Let’s focus on classification. Given:
- set of instances $X$
- set of hypotheses $H$ (finite)
- set of possible target concepts $C$. Each concept $c$ corresponds to a boolean function $c:\boldsymbol{X} \rightarrow {0,1}$, which can be viewed as belonging to a certain class or not.
- training instances generated by a fixed, unknown probability distribution $\mathcal{P}$ over $X$.
The learner observes a sequence $\mathcal{D}$ of training samples $\langle x, c(x) \rangle$, for some target concept $c \in C$ and it must output a hypothesis $h$ estimating $c$. $h$ is evaluated by its performance on subsequent instances drawn according to $\mathcal{P}$
$L_{true} = Pr_{x\in\mathcal{P}}[c(x) <> h(x)]$
Informally, the true error of $h$ is just the error rate we expect when applying $h$ to future instances drawn according to the probability distribution $\mathcal{P}$.

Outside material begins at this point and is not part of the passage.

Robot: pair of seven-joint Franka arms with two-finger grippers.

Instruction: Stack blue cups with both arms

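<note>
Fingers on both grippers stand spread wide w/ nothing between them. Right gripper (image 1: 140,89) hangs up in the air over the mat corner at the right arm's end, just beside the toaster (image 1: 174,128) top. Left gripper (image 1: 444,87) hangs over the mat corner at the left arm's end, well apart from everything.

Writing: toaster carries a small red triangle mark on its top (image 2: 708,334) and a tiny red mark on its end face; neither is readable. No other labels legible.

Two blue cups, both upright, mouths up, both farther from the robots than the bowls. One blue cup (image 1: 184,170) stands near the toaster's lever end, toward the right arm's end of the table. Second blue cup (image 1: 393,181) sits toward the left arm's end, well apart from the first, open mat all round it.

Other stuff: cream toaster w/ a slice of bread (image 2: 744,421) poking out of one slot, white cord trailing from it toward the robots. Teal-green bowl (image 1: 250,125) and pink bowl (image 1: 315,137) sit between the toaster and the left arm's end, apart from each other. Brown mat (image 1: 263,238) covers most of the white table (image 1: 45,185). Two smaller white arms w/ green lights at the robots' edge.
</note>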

Our aim is to characterize classes of target concepts that can be reliably learned from a reasonable number of randomly drawn training examples and a reasonable amount of computation.
We might try to characterize the number of training examples needed to learn a hypothesis $h$ for which $L_{train}(h) = 0$. Unfortunately, it turns out this is futile in the setting we are considering, for two reasons.

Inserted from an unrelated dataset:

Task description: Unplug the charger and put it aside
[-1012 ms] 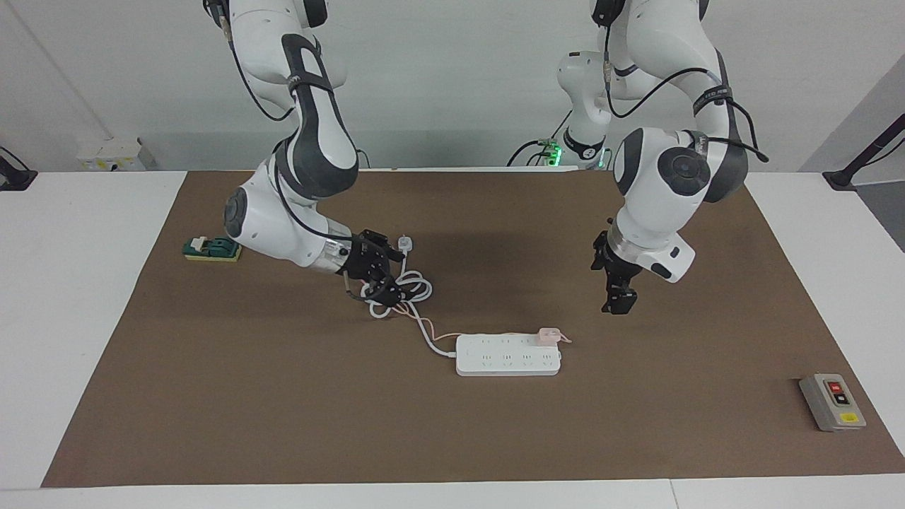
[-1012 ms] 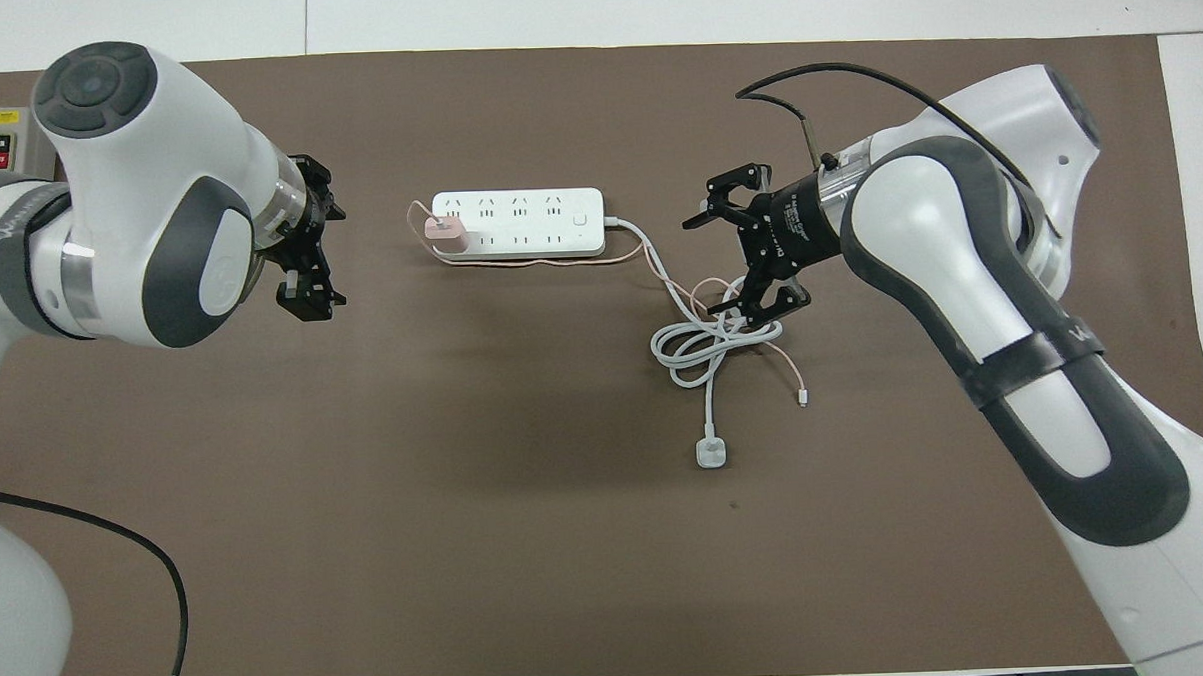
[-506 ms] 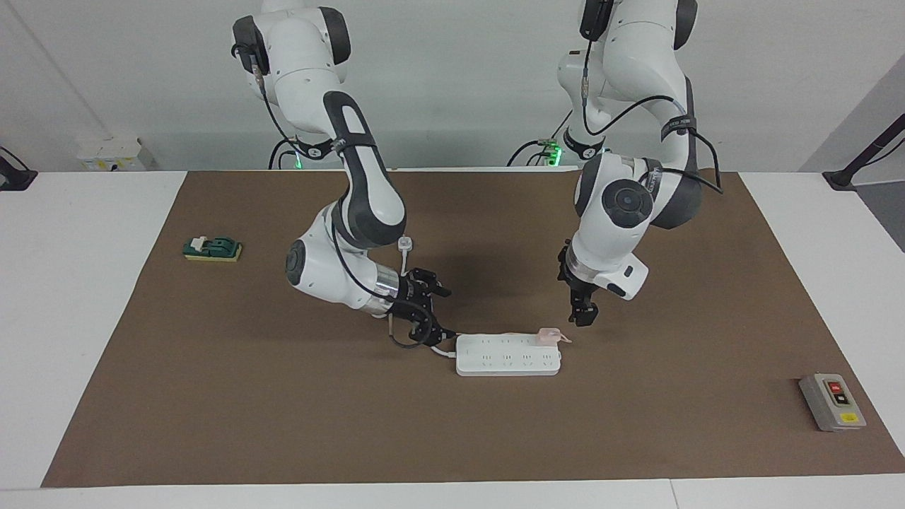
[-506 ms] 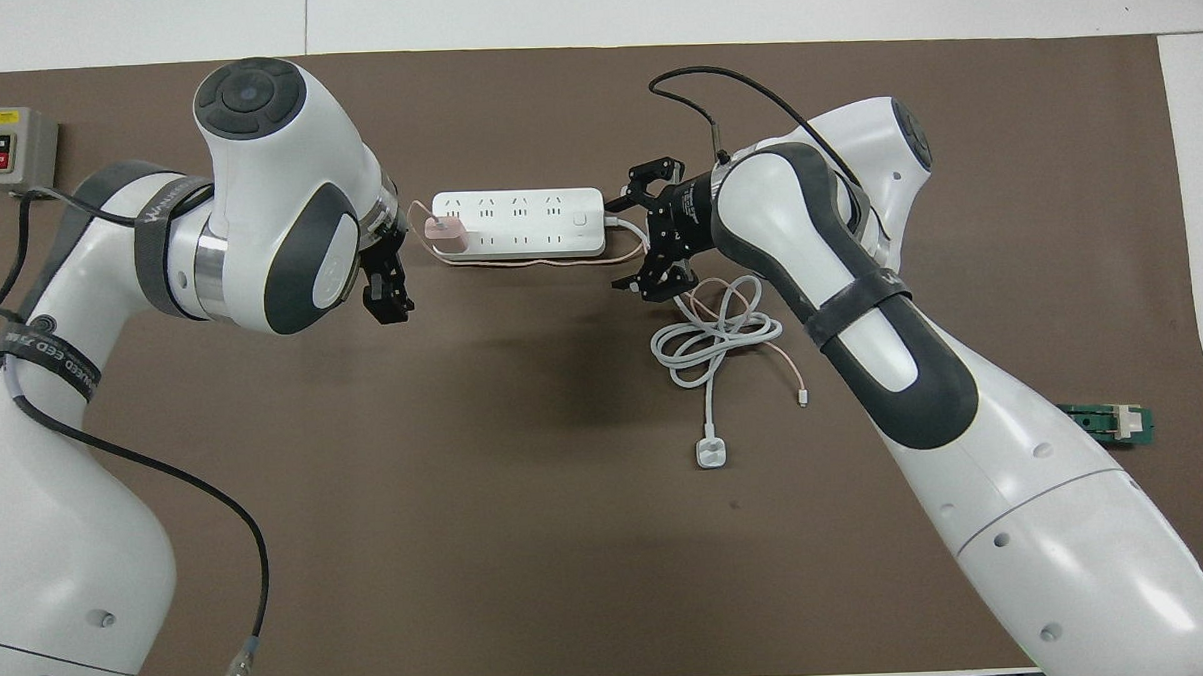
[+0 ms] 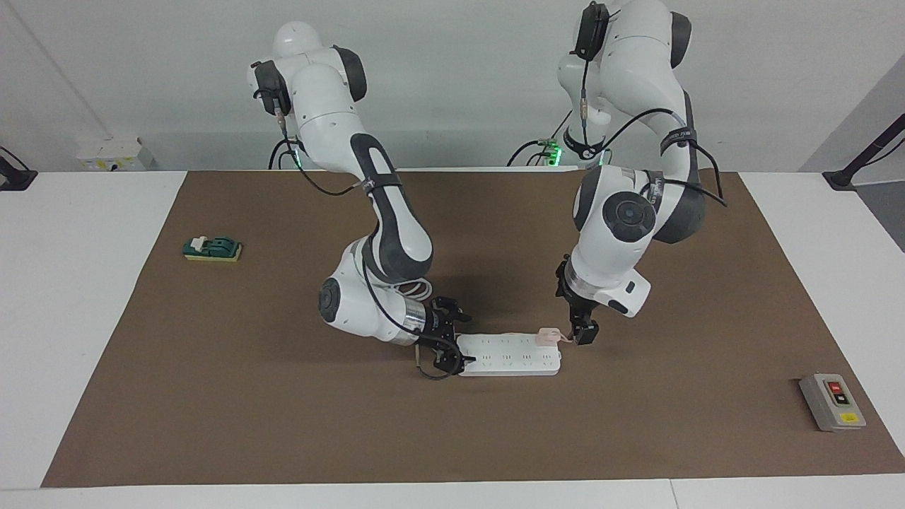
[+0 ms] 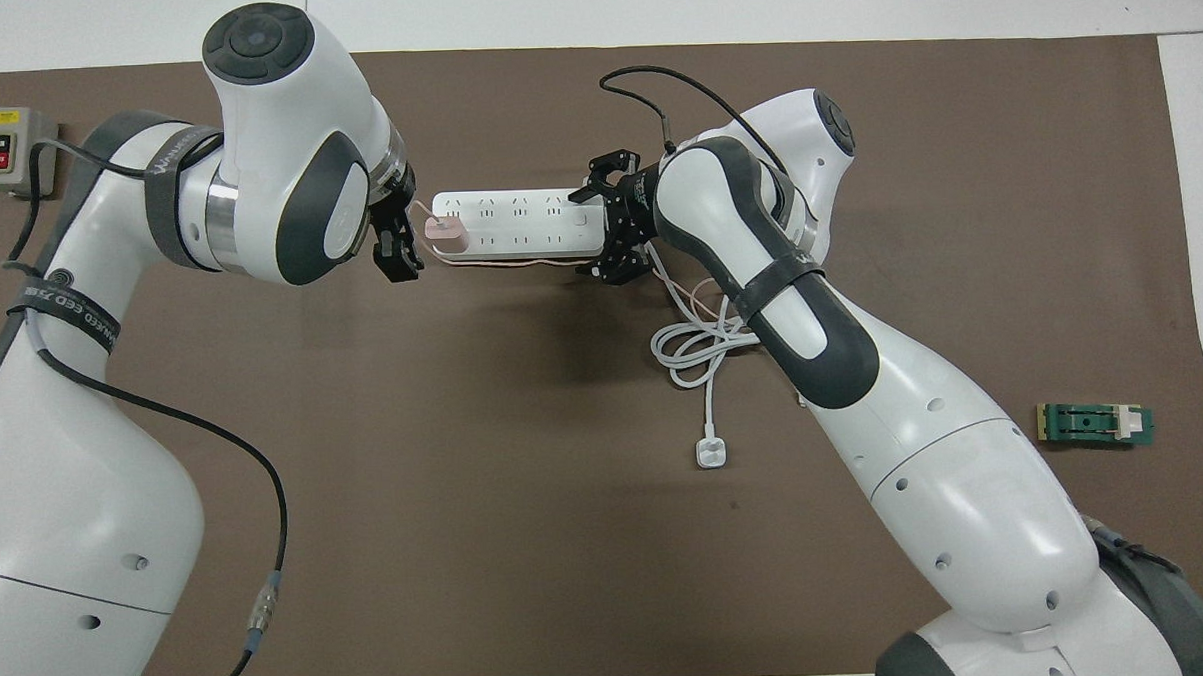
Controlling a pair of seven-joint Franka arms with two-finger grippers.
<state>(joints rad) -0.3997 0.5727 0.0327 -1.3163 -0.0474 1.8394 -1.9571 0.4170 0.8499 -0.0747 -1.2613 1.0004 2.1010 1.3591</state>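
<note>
Charger (image 5: 547,336) sits plugged into the strip (image 5: 509,355), in the socket at the end toward the left arm, its thin pink cable (image 6: 519,265) trailing along the strip's nearer edge. Over the last second both arms have swung in from well apart and closed on the strip from its two ends. The left gripper (image 5: 584,332) now hangs just beside the charger, fingers spread, not yet around it. The right gripper (image 5: 447,343) has left the cord coil and stands at the strip's cord end, jaws open and straddling that end, seemingly ready to brace it. My reading: the approach is nearly done and the pull has not begun; the left gripper needs a short shift onto the pink cube before it closes.

A white cord (image 6: 707,346) lies coiled nearer the robots, its plug (image 6: 711,454) loose on the mat (image 5: 283,424). The pink cable runs into that coil and may drag. A switch box (image 5: 832,401) and a green block (image 5: 212,248) sit well clear.
</note>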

- First, unless we provide training examples corresponding to every possible instance in $X$ (an unrealistic assumption), there may be multiple hypotheses consistent with the provided training examples, and the learner cannot be certain to pick the one corresponding to the target concept.

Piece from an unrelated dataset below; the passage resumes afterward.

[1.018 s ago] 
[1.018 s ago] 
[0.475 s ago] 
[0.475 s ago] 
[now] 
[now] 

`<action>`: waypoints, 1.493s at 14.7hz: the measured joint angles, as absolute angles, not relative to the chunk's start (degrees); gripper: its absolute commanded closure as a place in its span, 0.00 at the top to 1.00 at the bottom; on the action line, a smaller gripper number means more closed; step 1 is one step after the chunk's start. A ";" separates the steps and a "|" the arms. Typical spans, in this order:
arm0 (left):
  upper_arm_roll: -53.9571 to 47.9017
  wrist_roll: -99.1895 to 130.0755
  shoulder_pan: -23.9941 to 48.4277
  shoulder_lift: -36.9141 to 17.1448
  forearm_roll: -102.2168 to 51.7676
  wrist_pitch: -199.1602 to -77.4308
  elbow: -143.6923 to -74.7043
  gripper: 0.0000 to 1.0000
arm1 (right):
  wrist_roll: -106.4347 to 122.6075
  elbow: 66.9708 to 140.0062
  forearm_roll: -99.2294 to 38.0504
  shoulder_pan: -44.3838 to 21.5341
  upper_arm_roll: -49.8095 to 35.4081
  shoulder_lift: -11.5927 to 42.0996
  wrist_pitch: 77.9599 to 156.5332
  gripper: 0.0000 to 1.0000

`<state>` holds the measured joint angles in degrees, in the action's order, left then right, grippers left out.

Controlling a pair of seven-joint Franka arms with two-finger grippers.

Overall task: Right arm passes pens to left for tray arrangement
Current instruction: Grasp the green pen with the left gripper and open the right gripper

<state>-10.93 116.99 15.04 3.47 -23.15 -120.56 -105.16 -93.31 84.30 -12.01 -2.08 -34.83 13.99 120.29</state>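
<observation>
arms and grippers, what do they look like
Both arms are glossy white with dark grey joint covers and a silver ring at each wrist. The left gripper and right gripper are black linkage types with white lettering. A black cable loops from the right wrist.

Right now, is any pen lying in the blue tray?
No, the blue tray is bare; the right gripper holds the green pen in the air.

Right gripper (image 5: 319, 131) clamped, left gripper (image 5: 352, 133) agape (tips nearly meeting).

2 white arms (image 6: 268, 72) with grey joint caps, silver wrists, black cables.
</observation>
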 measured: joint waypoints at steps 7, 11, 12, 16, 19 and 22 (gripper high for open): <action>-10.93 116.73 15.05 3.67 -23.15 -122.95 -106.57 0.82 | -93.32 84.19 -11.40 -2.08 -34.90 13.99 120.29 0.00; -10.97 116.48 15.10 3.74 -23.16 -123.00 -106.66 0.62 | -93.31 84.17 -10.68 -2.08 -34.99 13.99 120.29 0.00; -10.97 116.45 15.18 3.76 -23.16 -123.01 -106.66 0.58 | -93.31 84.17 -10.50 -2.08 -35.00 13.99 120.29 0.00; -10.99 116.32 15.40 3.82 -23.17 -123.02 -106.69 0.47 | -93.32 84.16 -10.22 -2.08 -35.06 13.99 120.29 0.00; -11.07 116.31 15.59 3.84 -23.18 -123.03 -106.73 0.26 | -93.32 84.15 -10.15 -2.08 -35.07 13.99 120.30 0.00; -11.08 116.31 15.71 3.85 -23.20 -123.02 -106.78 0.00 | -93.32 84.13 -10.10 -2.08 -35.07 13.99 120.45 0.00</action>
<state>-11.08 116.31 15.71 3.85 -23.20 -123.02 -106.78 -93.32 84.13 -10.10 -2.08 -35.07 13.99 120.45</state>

- Second, given that the training examples are drawn randomly, there will always be some nonzero probability that the training examples encountered by the learner will be misleading. (For example, although we might frequently see skiers of different heights, on any given day there is some small chance that all observed training examples will happen to be 2 meters tall).
To accommodate these two difficulties, we weaken our demands on the learner in two ways.
- First, we will not require that the learner output a zero error hypothesis: we will require only that its error be bounded by some constant $\epsilon$, that can be made arbitrarily small.
- Second, we will not require that the learner succeed for every sequence of randomly drawn training examples: we will require only that its probability of failure be bounded by some constant $\delta$, that can be made arbitrarily small.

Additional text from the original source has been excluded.